Mr Ahmed’s call comes amid increased public awareness of false information spreading online about the Princess of Wales.

Former BBC royal correspondent Jennie Bond said that people spreading conspiracy theories about the princess’ safety ought to feel remorse for their actions.

“I hope that those social media trolls who have peddled such ghastly, hurtful theories will now realise what they’ve done and be absolutely ashamed of themselves,” Ms Bond told Sky News this week.

The Telegraph reviewed some social media posts that were easily available via popular social media apps used by hundreds of millions of people worldwide.

A search on TikTok for “princess kate” results in the search term “princess kate theory” being suggested.
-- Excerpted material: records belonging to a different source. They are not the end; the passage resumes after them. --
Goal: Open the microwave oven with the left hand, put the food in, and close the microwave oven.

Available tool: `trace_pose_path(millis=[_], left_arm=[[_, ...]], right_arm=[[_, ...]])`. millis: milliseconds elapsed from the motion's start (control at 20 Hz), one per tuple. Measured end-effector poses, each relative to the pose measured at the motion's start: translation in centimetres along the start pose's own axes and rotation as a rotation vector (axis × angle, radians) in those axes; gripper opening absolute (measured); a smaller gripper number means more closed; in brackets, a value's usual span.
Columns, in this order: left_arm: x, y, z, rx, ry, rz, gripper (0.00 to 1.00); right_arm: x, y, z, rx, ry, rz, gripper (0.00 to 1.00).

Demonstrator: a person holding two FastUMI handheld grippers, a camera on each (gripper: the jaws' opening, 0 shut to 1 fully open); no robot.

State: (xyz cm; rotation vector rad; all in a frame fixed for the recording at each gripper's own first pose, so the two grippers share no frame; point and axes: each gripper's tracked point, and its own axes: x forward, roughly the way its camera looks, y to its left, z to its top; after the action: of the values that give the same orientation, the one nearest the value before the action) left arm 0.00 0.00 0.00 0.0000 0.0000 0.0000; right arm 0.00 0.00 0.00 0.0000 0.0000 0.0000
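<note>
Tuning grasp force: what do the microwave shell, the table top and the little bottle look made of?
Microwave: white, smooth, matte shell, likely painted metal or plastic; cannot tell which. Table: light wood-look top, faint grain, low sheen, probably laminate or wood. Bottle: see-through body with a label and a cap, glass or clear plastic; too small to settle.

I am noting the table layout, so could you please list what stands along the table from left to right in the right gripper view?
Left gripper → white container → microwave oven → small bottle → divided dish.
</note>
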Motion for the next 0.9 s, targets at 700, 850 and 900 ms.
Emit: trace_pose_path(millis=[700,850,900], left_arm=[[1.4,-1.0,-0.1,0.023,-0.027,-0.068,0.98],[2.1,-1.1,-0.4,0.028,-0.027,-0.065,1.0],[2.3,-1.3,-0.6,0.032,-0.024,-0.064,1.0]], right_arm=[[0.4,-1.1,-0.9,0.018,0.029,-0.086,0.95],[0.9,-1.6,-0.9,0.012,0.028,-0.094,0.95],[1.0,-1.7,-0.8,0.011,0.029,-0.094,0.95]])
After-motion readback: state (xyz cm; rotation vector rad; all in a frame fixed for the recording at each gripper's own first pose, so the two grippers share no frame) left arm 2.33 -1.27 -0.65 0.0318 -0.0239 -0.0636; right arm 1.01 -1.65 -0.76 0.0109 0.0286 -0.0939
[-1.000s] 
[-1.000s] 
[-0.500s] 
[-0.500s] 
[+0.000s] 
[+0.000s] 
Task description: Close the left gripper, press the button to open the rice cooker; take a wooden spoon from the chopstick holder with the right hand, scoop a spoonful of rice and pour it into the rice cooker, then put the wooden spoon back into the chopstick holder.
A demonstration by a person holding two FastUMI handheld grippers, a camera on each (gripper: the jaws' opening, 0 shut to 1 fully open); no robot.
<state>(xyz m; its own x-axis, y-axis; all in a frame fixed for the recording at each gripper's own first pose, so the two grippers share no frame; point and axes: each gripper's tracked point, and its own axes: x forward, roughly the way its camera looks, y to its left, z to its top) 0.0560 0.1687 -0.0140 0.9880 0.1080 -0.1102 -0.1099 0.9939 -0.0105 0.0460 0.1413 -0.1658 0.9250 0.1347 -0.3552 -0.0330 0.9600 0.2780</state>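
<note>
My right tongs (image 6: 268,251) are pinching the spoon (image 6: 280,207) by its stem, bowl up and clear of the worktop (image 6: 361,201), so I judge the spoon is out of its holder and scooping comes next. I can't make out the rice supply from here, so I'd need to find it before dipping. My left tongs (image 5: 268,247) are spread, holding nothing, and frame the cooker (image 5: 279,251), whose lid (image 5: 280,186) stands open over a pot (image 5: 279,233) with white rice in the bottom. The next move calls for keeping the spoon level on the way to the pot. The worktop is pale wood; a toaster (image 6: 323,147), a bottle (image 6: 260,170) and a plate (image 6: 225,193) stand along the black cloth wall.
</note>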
Upon tapping it, users are presented with a wide range of conspiracy theories.

TikTok declined to comment.

Linda Yaccarino, chief executive of X, formerly Twitter, posted on the site that the Princess had delivered news of her diagnosis “with her signature grace”.

“Her request for privacy, to protect her children and allow her to move forward [without endless speculation) seems like a reasonable request to respect,” said Ms Yaccarino.

A spokesman for Meta, which owns both Facebook and WhatsApp, said the company works with 80 third-party fact checking organisations.

Posts rated as false by these organisations have their reach reduced so fewer users can see them, the spokesman added.